Herschbach vergleicht den Autokauf der Zukunft mit dem Wandel der Reisebranche: „Früher gingen die Kunden ins Reisebüro, heute läuft alles digital ab, ich buche meine Reise ohne großen Zeitaufwand direkt am Computer, verknüpfe Flüge, Hotels und Mietwagen. So läuft auch künftig der Großteil aller Autokäufe. Weil wir nur mit zertifizierten Händler arbeiten und die Online-Shops viel sicherer wurden, haben die Leute heute ein großes Vertrauen in Onlinegeschäfte, auch wenn es um große Summen geht, wie beim Autokauf oder der Hausfinanzierung.“

Der Vorteil für die Händler ist eine niedrige Grundgebühr von 49 Euro pro Autohaus und eine geringe Provision pro Kauf und Verkauf – und die wird nur im Erfolgsfall fällig. Die Masse macht es eben angesichts von potenziell bis zu 15 000 Autohäusern mit bis zu einer halben Million Fahrzeugen, die man über die DAAG auf dem Markt platzieren könnte und auch will.

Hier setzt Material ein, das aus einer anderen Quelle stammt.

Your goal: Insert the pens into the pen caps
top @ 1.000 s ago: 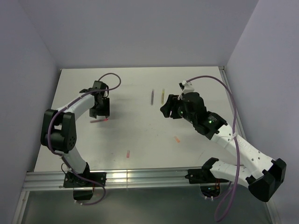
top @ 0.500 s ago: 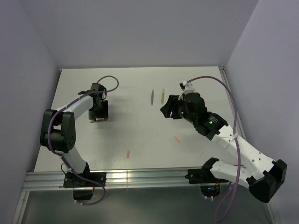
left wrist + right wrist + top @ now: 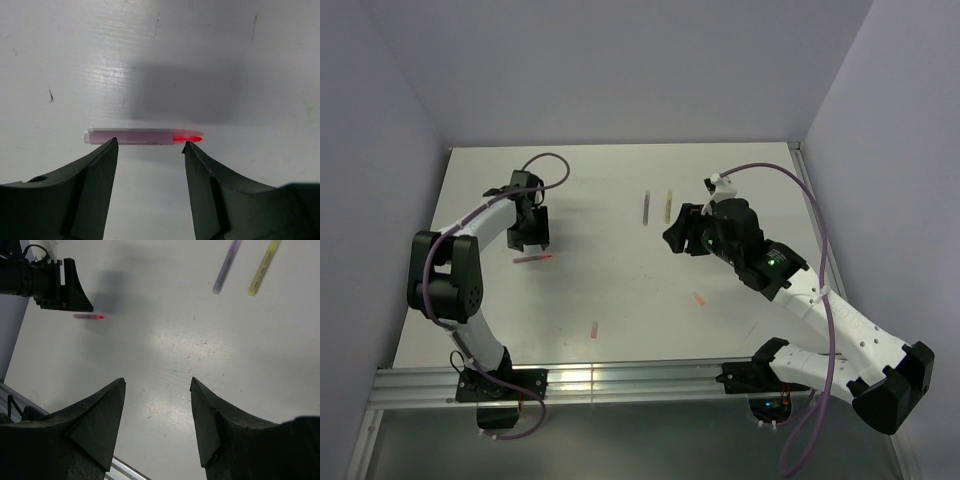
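The pink pen [image 3: 135,136] lies flat on the desk [image 3: 620,280], red nib bare, on the left side. My left pincer [image 3: 150,146] hangs over it, about half open and holding nothing. The pen runs from one finger toward the other, along the line my jaws close on.

I judge it to be light, stiff and smooth, a thin round barrel that will roll or skid if nudged. Squeezed end to end it would pop out, and the nib could smear. I would turn the wrist a quarter turn and take it across the barrel near the middle, well clear of the nib, so the tip stays free for its cap. A light squeeze should hold it.

My left arm is folded at the elbow by the desk's left edge, its forearm reaching away from me and the wrist pointing down.

My right pincer [image 3: 157,382] is also about half open and empty. It hovers mid-desk on a long diagonal reach, near the purple pen [image 3: 226,265] and the yellow pen [image 3: 263,267], which lie side by side. A short pink stub, the pink cap [image 3: 594,329] I take it, lies near the front edge, well apart from its pen.
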Tool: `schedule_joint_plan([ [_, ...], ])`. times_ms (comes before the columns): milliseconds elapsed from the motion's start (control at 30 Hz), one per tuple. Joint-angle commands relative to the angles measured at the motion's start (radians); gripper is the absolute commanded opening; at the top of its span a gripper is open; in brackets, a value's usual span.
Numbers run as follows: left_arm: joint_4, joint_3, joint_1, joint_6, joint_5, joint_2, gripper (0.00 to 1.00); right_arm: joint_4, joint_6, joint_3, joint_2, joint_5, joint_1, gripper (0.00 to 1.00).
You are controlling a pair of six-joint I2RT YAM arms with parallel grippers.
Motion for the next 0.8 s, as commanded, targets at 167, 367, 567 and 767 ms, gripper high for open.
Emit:
schedule_joint_plan([
  [167,0.035,0.015,0.061,-0.018,0.004,0.034,0.6,0.008,0.001,-0.012,-0.036,-0.006,-0.008,0.62],
  [367,0.057,-0.014,0.125,-0.045,-0.005,0.026,0.59,0.018,0.005,-0.021,-0.041,-0.014,-0.008,0.62],
  [567,0.061,-0.039,0.151,-0.07,-0.015,0.057,0.56,0.033,0.01,-0.03,-0.039,-0.031,-0.008,0.62],
  [767,0.063,-0.054,0.162,-0.091,-0.001,0.074,0.51,0.048,0.014,-0.049,-0.052,-0.04,-0.008,0.61],
])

Auch alle potenziellen Banken, die Autofinanzierungen anbieten, sind im System hinterlegt, das heißt, der Kunde hat viele Wahlmöglichkeiten. „Autokauf über unsere Plattform soll so einfach und sicher sein wie bei Amazon ein Buch zu kaufen“, lautet Herschbachs Devise.

Das Rezept von Carmato und DAAG ist das detaillierte Tracken und Sammeln der Kundendaten, die nach Eingabe in den Besitz des Händlers übergehen. Der Kunde wird also gläsern, und durch die Analyse des bisherigen Onlineverhaltens können gezielte Angebote gemacht werden – und zwar aus ganz Deutschland, nicht nur regional begrenzt. Das Modell soll künftig sogar auf den Handel mit Teilen und auch Nutzfahrzeuge ausgeweitet werden.

 Carmato-Gründer Marc Herschbach stammt aus Wolsfeld bei Bitburg.

Carmato-Gründer Marc Herschbach stammt aus Wolsfeld bei Bitburg.

Foto: TV/ensch-media/Carmato

„Aktuell ist die Resonanz auf die DAAG riesig, das Gros der wichtigsten Händler wird dabei sein“, sagt Herschbach. Geplanter Start der DAAG ist im ersten Quartal 2022. Rund 25 Mitarbeiter – meist IT-Entwickler und Digitalmarketingexperten – von Carmato arbeiten am Standort Trier, der Rest in Bonn, wo der Hauptinvestor des Unternehmens seinen Sitz hat.